## Instructions for the task
Give again, word for word, every line below from the one that has "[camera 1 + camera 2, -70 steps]" through the one that has "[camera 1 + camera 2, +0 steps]", both included, and no others.
□ □ □ □ □
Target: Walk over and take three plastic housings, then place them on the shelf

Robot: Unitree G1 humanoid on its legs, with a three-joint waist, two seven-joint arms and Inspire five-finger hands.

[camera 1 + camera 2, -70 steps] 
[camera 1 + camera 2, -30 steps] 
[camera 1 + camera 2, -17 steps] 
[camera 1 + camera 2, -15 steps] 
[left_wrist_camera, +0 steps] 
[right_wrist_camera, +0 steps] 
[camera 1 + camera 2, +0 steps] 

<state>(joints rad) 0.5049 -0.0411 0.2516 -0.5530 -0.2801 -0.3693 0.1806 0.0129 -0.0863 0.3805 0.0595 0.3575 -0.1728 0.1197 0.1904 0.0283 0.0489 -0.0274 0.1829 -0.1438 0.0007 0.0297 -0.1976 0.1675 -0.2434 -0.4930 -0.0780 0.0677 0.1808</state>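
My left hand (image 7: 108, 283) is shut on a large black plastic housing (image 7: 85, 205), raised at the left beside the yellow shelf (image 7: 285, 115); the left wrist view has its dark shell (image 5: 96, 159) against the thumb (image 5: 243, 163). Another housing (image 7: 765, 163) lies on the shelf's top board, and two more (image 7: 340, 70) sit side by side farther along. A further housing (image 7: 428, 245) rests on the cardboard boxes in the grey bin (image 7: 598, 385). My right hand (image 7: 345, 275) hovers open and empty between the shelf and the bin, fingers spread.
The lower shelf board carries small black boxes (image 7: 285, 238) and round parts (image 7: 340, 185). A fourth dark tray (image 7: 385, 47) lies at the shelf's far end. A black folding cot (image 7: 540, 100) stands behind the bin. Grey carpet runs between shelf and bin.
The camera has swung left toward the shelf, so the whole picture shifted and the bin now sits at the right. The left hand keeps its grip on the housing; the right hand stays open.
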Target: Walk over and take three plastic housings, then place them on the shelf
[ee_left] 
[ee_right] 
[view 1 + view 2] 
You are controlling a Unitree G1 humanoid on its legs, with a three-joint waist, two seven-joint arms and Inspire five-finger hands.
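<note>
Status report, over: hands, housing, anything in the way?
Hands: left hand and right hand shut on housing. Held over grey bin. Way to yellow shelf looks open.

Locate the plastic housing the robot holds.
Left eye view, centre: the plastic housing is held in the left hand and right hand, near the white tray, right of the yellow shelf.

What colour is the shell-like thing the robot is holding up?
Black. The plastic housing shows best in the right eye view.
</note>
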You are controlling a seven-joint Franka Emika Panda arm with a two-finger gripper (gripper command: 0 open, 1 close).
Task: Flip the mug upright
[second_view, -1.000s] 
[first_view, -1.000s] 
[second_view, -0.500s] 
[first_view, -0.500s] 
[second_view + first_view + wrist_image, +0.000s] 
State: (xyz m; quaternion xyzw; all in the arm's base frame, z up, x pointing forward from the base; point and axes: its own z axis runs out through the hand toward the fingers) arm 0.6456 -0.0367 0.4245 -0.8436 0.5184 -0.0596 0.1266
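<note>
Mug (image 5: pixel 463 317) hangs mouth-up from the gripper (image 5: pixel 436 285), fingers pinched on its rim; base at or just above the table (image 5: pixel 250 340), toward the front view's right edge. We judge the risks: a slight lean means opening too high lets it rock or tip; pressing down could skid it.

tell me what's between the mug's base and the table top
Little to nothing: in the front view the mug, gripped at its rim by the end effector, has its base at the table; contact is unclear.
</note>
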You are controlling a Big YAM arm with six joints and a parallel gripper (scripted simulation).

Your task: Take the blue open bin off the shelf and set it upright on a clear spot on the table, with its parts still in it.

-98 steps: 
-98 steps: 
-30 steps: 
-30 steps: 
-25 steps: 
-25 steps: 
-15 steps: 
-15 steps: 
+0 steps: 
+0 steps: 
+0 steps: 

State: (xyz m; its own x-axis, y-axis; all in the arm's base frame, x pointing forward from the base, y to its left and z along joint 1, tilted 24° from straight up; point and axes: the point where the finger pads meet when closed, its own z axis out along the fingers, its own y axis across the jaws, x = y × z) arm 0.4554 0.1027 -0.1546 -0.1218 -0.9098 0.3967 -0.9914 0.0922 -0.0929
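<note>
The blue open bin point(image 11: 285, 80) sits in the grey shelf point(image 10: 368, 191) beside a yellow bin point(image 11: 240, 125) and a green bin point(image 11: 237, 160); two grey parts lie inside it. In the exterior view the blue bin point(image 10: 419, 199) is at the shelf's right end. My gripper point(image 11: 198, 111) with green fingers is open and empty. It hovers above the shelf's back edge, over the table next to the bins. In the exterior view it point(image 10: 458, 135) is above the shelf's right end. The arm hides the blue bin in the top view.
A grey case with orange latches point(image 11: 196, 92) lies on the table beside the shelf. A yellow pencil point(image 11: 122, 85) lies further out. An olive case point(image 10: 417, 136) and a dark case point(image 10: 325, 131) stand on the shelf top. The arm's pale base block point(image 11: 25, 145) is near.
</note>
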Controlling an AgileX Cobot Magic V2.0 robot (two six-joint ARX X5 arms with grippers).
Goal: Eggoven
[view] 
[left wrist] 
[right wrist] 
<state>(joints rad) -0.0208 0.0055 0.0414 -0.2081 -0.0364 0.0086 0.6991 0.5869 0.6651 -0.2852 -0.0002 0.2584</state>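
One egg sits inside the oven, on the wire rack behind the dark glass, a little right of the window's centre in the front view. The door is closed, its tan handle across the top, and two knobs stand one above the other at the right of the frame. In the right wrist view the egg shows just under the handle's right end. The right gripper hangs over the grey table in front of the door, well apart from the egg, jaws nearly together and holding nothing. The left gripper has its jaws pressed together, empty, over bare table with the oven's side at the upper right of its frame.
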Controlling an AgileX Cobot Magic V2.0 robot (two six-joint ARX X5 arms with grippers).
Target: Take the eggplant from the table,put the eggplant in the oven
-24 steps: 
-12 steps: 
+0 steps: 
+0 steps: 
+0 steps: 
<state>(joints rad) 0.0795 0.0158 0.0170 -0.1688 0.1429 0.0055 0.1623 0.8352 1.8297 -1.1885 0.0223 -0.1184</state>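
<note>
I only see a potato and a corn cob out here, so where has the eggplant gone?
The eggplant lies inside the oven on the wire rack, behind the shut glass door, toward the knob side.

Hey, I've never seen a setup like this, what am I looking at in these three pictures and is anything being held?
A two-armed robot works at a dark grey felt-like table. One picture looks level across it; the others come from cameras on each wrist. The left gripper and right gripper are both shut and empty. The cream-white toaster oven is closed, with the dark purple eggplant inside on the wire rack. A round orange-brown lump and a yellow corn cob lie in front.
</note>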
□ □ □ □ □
## Result of the exercise
[camera 1 + camera 2, -70 steps] 
[camera 1 + camera 2, -30 steps] 
[camera 1 + camera 2, -17 steps] 
[camera 1 + camera 2, -15 steps] 
[left_wrist_camera, +0 steps] 
[right_wrist_camera, +0 steps] 
[camera 1 + camera 2, +0 steps] 

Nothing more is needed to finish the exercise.